WordNet conversion from Polaris format to VisDic XML file
Note: The following text tells what steps it is necessary to make
to convert WordNet from Polaris to VisDic. If you wish to convert
your data as quickly as possible, just download
polaris2visdic.zip package, unzip it and run ./polaris2visdic script
with a name of Polaris file stored in import/export format without any extension.
It is assumed, that this file has an .ewn extension.
Example: ./polaris2visdic wn_ship converts the file
wn_ship.ewn to visdic format. This file is included in the package
and it contains a hypero-hyponymical subtree of the synset ship:1.
- Convert Polaris format to XML format
First, it is necessary to make an XML formatted file.
For non-ILI file the use the wn2xml script,
for ILI file use the ili2xml script.
This script wn2xml makes <NAME>VALUE</NAME> tags
instead of LEVEL NAME VALUE Polaris entry.
Moreover, the unique ILI entry tag is add, if the EQ_SYNONYM is defined.
This ILI contains the 8 cipher WORDNET_OFFSET number or ADD_ON_ID number,
minus sign ('-') and PART_OF_SPEECH entry. If the ADD_ON_ID is present,
the first number is set to 9. If the EQ_SYNONYM does not exist,
the default "xxxxxxxx-z" ILI is made. xxxxxxxx is a position of the synset
in the WordNet. You should not find any "xxxxxxxx-z" tag in your converted WordNet.

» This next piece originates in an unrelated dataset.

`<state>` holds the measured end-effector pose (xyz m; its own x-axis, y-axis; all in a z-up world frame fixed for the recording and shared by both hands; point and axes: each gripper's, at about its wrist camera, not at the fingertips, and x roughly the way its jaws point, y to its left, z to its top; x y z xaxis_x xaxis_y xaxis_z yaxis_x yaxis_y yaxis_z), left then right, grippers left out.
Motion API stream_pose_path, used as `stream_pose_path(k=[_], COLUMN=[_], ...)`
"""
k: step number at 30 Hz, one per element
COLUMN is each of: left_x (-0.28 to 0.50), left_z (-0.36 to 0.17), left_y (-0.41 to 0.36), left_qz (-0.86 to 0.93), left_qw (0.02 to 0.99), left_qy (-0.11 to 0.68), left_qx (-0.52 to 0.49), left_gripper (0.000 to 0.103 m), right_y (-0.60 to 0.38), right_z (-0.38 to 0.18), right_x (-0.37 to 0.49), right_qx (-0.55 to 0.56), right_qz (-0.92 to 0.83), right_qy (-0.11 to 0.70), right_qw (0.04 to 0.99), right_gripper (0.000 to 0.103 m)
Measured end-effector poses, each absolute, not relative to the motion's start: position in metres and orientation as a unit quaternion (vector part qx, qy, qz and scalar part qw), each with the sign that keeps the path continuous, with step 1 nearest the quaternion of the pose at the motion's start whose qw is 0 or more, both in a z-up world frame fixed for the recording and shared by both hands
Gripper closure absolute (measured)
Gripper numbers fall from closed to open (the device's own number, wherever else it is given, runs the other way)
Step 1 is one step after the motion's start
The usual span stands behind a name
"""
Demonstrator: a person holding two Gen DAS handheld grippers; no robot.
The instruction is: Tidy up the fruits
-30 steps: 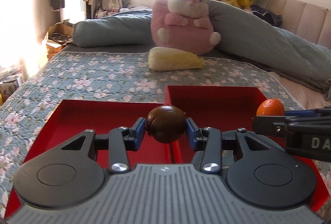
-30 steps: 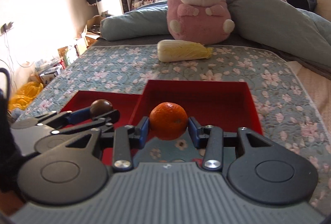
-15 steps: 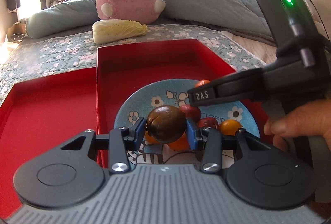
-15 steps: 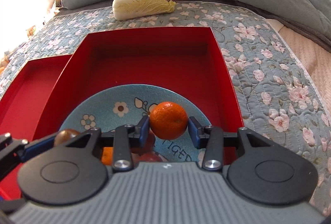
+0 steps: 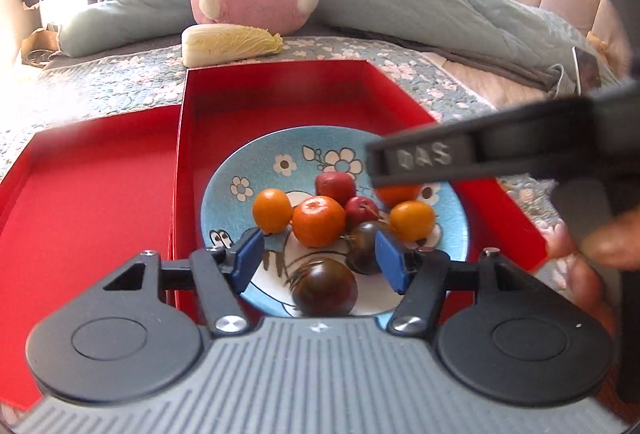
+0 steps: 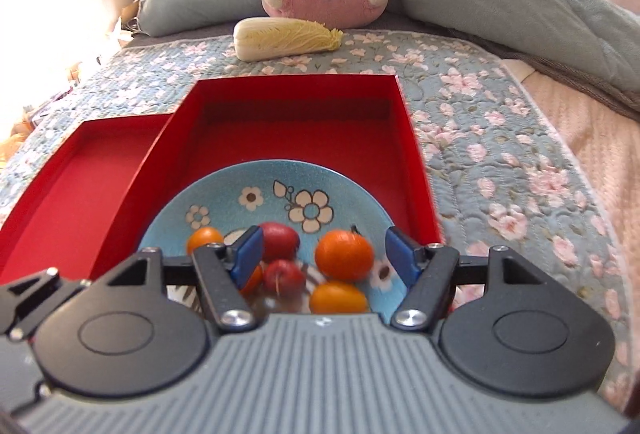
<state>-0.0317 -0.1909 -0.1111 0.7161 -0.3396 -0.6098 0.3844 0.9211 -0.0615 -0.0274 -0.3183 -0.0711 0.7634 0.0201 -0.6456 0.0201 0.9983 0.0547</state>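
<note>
Both claws have just sprung open over the blue plate point(image 5: 224, 201). The dark brown fruit point(image 5: 325, 286) lies loose on the plate between the left gripper point(image 5: 320, 262) pads, touching neither. Same with the right gripper point(image 6: 325, 252): the mandarin point(image 6: 344, 254) sits free between its pads. Both tilt downward. The plate sits in the red box point(image 6: 296, 89).
</note>
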Motion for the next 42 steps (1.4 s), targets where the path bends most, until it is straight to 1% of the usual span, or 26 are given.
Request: stream_pose_path(k=[3,7,8,11,12,14,17,21,25,32,42], left_x=[-0.05,-0.076,-0.082,-0.105,-0.108,-0.116,-0.121,-0.133,-0.139,-0.14,-0.139], left_z=[-0.103,-0.094,-0.092,-0.091,-0.091,-0.091,-0.086,-0.077,-0.072,-0.07,-0.071], left_y=[-0.189,-0.186,-0.186,-0.181,-0.18,-0.175,-0.167,-0.16,-0.156,-0.152,-0.156], left_qz=[-0.186,-0.176,-0.173,-0.177,-0.176,-0.171,-0.159,-0.159,-0.161,-0.156,-0.154], left_qw=[0.93,0.933,0.934,0.935,0.936,0.937,0.941,0.948,0.95,0.951,0.951], left_qy=[0.317,0.312,0.309,0.303,0.3,0.298,0.291,0.269,0.262,0.26,0.26], left_qx=[0.025,0.028,0.031,0.047,0.053,0.061,0.06,0.063,0.059,0.052,0.06], left_gripper=[0.031,0.029,0.026,0.025,0.023,0.02,0.02,0.015,0.015,0.015,0.014], right_y=[-0.325,-0.334,-0.336,-0.338,-0.337,-0.336,-0.333,-0.313,-0.285,-0.266,-0.267], right_z=[-0.06,-0.05,-0.05,-0.049,-0.049,-0.046,-0.047,-0.055,-0.065,-0.065,-0.07], right_x=[-0.068,-0.118,-0.128,-0.151,-0.157,-0.169,-0.174,-0.182,-0.186,-0.188,-0.187], right_qx=[0.039,0.047,0.047,0.044,0.041,0.036,0.029,0.013,-0.02,-0.041,-0.038], right_qz=[-0.001,-0.007,-0.01,-0.01,-0.007,-0.01,-0.007,0.015,0.046,0.052,0.054], right_qy=[0.334,0.325,0.326,0.337,0.341,0.334,0.35,0.369,0.386,0.385,0.393], right_qw=[0.942,0.945,0.944,0.94,0.939,0.942,0.936,0.929,0.921,0.921,0.917], right_gripper=[0.033,0.034,0.034,0.033,0.033,0.033,0.033,0.033,0.033,0.033,0.033])
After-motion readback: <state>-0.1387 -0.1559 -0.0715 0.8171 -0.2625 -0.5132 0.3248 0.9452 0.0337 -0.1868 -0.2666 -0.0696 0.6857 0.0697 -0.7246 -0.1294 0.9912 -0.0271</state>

English and Czech WordNets are for example correct in this way.
Example: wn2xml wn_en.ewn >wn_en.xml
- Change the internal structure of XML entry
The Polaris file contained many non-necessary entries and had too rich tree
representation. A dproc tool can change the internal XML structure
of the entry, so the representation becomes clearer and faster.
There is a script for processing WordNet XML format named wn.scr.
This fix can remove some necessary information from the WordNet,
so if you wish to save them, try to change this script.
(Especially the EQ relations other than EQ_SYNONYM are removed).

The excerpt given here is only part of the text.